### Exercise directions:
In the records below, find the line that contains "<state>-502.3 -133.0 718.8" and repeat it, along with each line after it, exactly as written.

Segment Start: Records for this exercise

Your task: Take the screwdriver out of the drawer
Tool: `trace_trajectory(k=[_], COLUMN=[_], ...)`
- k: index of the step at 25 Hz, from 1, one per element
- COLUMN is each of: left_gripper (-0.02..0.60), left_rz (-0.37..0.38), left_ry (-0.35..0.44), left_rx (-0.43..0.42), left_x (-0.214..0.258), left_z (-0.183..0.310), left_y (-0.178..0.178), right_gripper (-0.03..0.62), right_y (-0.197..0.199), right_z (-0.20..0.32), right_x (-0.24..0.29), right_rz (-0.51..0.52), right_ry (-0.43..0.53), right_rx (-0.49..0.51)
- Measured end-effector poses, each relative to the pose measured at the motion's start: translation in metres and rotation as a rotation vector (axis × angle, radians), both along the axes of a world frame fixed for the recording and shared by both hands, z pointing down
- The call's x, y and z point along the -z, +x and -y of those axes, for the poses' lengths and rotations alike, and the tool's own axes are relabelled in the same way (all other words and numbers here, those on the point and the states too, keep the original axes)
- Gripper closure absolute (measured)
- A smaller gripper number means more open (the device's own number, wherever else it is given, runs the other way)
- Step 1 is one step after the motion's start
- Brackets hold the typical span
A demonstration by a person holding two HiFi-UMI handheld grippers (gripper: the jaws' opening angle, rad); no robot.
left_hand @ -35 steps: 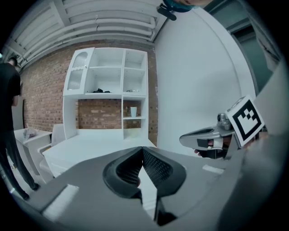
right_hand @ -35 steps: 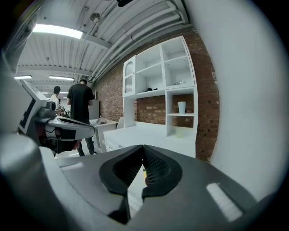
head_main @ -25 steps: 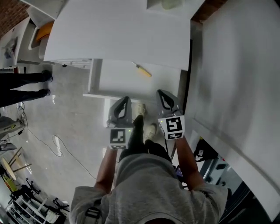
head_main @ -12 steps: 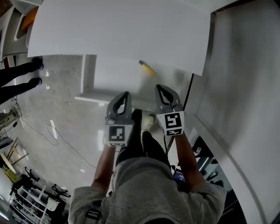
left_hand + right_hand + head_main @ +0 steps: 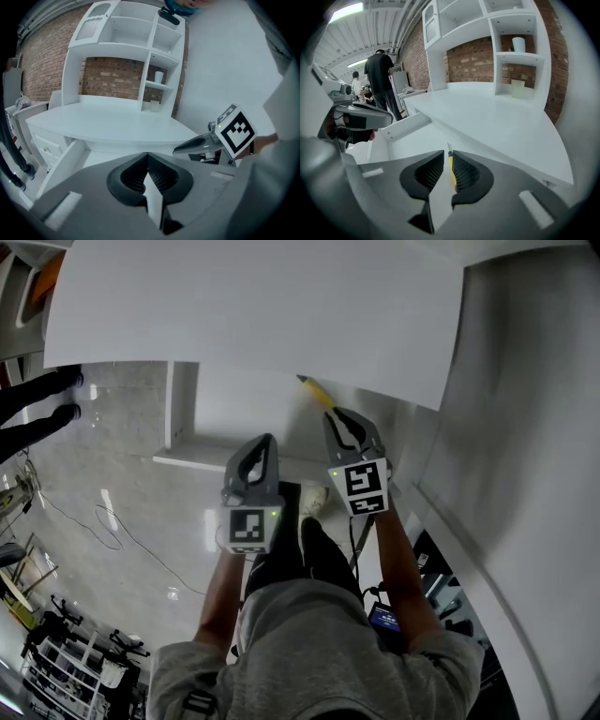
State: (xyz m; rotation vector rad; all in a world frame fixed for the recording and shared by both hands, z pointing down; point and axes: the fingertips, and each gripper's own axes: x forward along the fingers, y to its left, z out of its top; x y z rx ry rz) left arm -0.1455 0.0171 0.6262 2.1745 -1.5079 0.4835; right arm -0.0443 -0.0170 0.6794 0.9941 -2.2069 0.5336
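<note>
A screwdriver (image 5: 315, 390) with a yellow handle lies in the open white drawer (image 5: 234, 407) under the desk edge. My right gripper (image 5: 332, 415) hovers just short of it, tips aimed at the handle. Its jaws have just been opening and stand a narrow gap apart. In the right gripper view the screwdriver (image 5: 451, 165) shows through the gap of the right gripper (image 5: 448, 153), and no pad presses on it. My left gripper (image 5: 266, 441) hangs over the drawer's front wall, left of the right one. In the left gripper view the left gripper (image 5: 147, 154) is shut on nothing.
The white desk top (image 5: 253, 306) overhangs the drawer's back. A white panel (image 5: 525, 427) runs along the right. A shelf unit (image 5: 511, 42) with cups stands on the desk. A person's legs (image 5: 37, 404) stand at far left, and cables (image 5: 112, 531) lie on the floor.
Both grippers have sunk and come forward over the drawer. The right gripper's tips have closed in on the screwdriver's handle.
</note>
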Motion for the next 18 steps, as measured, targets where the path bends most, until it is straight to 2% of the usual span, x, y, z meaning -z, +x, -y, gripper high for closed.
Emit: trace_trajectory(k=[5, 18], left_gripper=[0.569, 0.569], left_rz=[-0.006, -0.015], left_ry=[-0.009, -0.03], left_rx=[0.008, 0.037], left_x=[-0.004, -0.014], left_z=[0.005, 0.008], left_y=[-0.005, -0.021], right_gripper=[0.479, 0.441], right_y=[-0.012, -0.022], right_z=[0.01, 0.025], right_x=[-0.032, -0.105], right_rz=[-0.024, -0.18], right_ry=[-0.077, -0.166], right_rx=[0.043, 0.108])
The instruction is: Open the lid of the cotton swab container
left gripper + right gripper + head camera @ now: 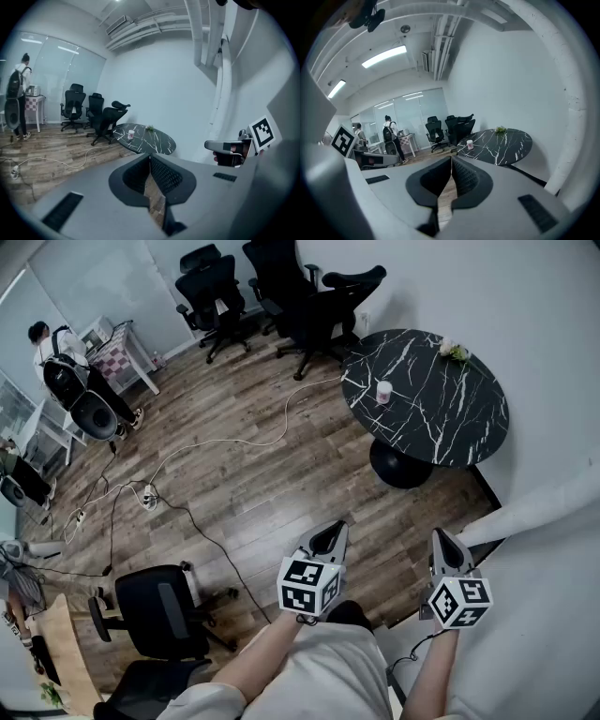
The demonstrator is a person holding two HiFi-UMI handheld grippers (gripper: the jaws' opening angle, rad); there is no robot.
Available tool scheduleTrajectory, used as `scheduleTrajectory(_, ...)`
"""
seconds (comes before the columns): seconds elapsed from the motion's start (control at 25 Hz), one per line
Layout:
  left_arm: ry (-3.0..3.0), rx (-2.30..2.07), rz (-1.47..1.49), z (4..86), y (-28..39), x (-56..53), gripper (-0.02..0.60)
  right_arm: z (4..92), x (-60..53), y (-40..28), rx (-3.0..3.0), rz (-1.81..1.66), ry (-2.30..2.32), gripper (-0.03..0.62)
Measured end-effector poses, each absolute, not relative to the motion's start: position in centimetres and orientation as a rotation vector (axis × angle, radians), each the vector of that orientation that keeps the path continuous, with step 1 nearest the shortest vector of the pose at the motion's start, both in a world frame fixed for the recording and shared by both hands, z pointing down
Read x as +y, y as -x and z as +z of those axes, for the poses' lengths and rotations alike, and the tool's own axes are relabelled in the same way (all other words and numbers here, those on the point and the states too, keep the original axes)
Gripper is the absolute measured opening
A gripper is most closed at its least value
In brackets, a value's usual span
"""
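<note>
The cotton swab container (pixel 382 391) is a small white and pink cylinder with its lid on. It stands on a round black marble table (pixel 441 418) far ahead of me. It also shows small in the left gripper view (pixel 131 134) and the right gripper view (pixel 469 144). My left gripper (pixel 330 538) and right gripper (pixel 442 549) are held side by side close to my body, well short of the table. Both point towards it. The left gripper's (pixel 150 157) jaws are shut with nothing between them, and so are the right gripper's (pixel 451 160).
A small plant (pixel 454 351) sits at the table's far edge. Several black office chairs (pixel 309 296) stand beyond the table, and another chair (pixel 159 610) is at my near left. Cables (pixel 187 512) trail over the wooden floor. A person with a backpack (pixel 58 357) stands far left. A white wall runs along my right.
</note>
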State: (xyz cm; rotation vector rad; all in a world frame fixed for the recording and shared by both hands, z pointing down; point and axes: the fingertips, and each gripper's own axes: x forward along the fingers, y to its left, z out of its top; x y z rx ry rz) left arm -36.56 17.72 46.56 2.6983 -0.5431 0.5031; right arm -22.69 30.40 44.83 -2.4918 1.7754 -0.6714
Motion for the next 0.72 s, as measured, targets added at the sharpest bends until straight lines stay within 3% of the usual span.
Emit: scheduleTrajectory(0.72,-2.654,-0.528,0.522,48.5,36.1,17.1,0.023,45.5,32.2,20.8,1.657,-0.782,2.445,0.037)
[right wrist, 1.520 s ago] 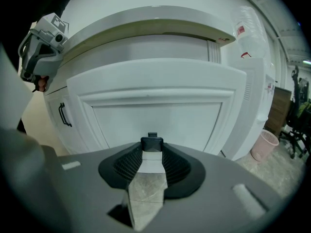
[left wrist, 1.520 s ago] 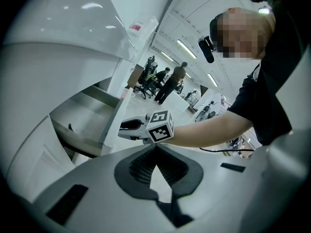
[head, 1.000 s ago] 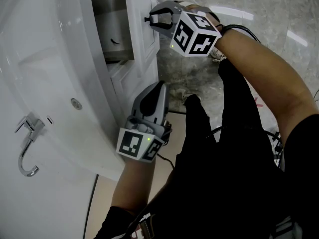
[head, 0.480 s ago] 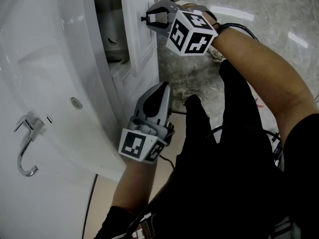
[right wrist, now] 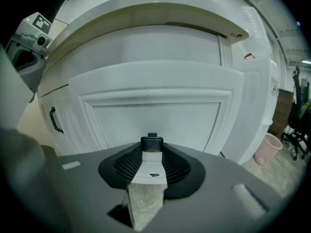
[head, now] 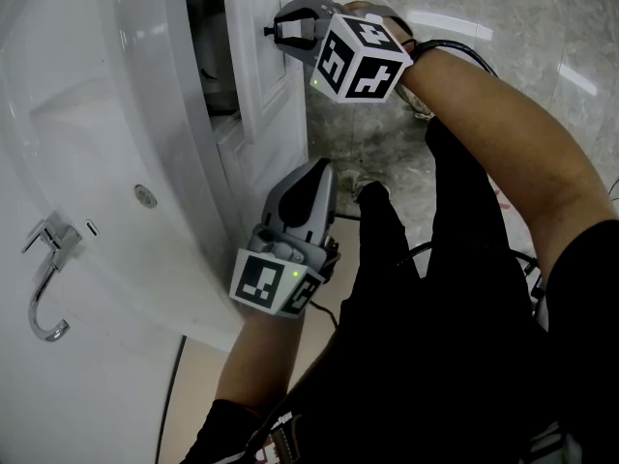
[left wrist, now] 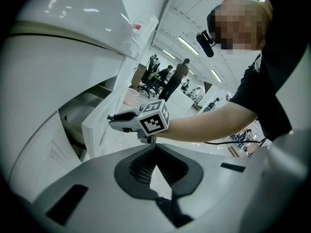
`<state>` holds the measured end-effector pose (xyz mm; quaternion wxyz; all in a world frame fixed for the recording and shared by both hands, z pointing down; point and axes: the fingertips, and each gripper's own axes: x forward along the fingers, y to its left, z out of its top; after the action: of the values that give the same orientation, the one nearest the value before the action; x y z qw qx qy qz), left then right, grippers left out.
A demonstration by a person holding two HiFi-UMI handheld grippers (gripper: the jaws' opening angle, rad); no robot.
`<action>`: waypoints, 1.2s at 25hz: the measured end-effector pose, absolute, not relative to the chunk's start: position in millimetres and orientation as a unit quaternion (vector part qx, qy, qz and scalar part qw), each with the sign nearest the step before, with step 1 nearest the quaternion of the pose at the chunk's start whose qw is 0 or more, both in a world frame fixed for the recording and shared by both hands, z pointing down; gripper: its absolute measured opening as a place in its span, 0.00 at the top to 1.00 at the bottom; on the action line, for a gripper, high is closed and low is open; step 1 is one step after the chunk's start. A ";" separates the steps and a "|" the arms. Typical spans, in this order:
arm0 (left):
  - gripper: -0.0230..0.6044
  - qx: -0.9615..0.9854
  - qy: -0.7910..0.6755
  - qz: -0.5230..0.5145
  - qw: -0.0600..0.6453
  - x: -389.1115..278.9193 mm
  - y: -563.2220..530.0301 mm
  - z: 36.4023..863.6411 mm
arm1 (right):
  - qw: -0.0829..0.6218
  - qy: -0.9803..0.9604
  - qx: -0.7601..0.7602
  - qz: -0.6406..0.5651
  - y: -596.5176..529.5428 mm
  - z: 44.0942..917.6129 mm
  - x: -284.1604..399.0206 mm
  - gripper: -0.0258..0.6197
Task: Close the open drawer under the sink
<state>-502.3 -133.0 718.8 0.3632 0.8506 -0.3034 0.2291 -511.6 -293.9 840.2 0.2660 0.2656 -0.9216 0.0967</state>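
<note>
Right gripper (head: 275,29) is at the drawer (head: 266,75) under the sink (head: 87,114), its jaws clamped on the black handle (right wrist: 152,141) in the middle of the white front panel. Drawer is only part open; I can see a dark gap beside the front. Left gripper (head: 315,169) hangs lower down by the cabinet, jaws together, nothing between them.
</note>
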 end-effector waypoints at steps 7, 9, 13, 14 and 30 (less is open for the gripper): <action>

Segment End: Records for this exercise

### Solution for this task:
<state>-502.3 -133.0 718.8 0.3632 0.8506 -0.3034 0.2291 -511.6 -293.9 840.2 0.2660 0.2656 -0.9216 0.0967</state>
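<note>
Right gripper (head: 275,29) is at the drawer (head: 266,75) under the sink (head: 87,114), its jaws clamped on the black handle (right wrist: 152,141) in the middle of the white front panel. Drawer is only part open; I can see a dark gap beside the front. Left gripper (head: 315,169) hangs lower down by the cabinet, jaws together, nothing between them.
</note>
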 end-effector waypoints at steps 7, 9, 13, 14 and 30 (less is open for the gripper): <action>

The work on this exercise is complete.